# Mona Res



## metal_fish (Mar 19, 2008)

I know i asked this before on the former udwr forums but im goign to ask it again. Has anyone fished mona reservoir?? I heard that there is walleye and wipers and bass in it and wouldn't mind checking it out. But i don't know where to go what to use etc any help would be great!
Thanks


----------



## LOAH (Sep 29, 2007)

Go try and tell us what worked. Make sure to get some pics of june suckers for us. They've been stocked in there. :lol:


----------



## Improv (Sep 8, 2007)

I'm not sure it's that easy. From what I understand, Mona is a privately owned lake and access is a bit tricky. I too wonder what the deal is every time I pass it. If anyone has more information and doesn't want to post it, a PM will be fine.


----------



## LOAH (Sep 29, 2007)

A fisherman I work with lives in Santaquin and spends some time in Mona. I asked about the reservoir a while back and he stated that it's legal to fish and the public is welcome, but the fishing is better down the road at Burraston Ponds.

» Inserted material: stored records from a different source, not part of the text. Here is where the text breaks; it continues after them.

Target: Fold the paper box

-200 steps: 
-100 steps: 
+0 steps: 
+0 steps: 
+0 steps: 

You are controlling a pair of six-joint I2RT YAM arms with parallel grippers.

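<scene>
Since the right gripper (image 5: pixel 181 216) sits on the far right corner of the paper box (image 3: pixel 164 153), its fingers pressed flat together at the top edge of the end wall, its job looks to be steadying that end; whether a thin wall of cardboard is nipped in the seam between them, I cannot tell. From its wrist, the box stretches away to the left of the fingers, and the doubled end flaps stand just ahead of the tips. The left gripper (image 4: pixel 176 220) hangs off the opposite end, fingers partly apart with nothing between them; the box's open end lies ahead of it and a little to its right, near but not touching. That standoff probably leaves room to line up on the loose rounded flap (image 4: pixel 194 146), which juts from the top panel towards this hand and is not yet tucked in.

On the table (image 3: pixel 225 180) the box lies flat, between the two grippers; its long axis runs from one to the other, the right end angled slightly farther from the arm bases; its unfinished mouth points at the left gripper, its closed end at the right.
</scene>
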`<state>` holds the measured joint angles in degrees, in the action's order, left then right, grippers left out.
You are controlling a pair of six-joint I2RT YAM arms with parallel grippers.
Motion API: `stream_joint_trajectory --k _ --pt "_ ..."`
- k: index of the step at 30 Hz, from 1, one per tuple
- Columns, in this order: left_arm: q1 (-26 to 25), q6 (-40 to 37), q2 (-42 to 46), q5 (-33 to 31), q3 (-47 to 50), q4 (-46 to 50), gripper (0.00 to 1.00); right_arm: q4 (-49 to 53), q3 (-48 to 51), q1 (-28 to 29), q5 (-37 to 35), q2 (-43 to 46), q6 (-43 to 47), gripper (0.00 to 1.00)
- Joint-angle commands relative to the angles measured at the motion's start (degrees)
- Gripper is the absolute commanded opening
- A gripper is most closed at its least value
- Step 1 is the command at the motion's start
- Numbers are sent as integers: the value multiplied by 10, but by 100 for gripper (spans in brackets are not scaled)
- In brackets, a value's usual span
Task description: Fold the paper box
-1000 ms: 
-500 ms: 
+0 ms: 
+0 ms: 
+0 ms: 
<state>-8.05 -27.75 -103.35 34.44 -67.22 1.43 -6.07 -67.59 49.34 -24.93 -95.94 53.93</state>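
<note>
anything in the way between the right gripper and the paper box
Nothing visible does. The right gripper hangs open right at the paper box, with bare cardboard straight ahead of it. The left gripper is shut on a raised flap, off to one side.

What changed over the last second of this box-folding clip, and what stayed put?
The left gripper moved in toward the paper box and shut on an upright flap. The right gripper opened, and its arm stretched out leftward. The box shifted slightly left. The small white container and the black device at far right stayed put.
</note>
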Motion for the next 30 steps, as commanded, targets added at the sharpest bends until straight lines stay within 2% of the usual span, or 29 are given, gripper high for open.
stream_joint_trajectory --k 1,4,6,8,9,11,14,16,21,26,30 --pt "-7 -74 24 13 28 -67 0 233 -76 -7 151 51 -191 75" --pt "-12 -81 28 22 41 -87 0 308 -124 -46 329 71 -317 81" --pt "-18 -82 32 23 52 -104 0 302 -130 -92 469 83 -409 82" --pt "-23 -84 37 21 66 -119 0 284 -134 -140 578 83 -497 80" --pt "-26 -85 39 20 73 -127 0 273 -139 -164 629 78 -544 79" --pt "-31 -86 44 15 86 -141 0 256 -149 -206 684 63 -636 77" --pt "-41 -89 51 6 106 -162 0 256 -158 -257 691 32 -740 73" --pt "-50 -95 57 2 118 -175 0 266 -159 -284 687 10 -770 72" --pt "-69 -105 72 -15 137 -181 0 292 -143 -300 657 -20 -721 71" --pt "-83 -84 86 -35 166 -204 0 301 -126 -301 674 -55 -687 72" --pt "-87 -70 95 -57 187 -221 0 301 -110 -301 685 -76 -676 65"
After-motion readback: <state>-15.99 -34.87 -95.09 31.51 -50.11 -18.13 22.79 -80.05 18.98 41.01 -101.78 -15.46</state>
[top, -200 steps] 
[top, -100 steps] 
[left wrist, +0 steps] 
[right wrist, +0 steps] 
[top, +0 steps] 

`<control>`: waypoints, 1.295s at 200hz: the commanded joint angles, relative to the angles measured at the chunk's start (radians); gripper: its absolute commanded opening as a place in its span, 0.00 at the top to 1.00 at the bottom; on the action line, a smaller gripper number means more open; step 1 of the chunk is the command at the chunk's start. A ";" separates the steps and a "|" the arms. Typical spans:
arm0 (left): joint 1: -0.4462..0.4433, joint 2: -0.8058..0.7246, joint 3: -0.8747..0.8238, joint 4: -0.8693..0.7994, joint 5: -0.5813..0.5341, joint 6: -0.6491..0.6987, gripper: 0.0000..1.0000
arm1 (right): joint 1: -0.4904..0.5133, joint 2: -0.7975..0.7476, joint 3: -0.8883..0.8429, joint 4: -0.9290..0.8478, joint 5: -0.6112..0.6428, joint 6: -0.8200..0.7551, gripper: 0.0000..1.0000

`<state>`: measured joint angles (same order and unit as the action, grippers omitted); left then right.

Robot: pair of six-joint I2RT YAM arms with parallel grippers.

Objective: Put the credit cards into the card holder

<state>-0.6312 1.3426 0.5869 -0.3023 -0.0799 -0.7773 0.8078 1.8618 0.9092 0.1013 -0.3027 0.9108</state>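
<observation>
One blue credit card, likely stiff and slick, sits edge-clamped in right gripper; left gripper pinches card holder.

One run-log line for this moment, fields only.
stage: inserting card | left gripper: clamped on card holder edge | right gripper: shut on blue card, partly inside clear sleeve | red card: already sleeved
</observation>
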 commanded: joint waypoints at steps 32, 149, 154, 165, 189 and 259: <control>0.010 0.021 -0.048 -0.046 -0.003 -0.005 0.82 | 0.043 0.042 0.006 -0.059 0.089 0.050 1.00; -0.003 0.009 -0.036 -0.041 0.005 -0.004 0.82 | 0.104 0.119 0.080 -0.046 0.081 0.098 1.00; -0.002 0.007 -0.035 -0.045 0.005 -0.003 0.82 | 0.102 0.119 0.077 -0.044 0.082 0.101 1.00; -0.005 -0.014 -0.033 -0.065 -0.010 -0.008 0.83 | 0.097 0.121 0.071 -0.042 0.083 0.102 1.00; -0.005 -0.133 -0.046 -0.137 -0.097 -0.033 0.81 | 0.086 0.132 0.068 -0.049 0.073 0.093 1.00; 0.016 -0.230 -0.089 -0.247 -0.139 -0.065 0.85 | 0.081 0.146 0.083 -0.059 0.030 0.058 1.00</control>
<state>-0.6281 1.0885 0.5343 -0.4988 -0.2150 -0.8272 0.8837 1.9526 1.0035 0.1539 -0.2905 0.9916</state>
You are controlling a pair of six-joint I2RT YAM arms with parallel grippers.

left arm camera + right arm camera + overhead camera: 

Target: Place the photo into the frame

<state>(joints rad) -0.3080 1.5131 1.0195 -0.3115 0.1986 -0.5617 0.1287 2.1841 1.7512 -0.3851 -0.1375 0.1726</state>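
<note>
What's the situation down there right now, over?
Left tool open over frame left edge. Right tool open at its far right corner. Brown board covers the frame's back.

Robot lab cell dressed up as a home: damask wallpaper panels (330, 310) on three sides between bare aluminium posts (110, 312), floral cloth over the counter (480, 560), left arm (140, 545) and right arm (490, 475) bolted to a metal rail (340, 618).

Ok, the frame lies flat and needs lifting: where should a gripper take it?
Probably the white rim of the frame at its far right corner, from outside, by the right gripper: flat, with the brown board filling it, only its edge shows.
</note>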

He's a trout guy though. :mrgreen:


----------



## metal_fish (Mar 19, 2008)

A friend at my school was saying that he fishes it at the dam and its like the only place you can fish it.


----------



## Al Hansen (Sep 7, 2007)

I hunted ducks down there a couple of times. Took a small boat to the very north end of the reservoir. The carp thought they were porpoises riding on the wake of the boat. That was over 20 years ago. -)O(-


----------



## cat_man (Sep 19, 2007)

Mona Reservoir dries up almost completely some years. It is used for irrigation, and is subject to heavy drawdowns. It does have a resident carp population, but won't be worth fishing for anything else in my opinion.


----------



## mzshooter (Apr 8, 2008)

Take a light and walk the river towards Burraston Ponds. It will amaze you there are still alot of Eyes in there I've caught them a far up as Burraston's during the spawn. The Wipers are wiped out there might be one or two left. The Bucket mouths are there but not productive enough to make a trip there. I've only made two trips there last year (Kick-boat)caught 3 eye's and one 2lb. bucket mouth. Hopefully the june suckers with be a food source for the other fish and things will pick up.


----------



## metal_fish (Mar 19, 2008)

I've never seen the reservior _completly_ dry. I think it has alot of potential for a warm water fishery.


----------



## LOAH (Sep 29, 2007)

Have fun. 

Hey, at least you won't get crowded out. :lol:


----------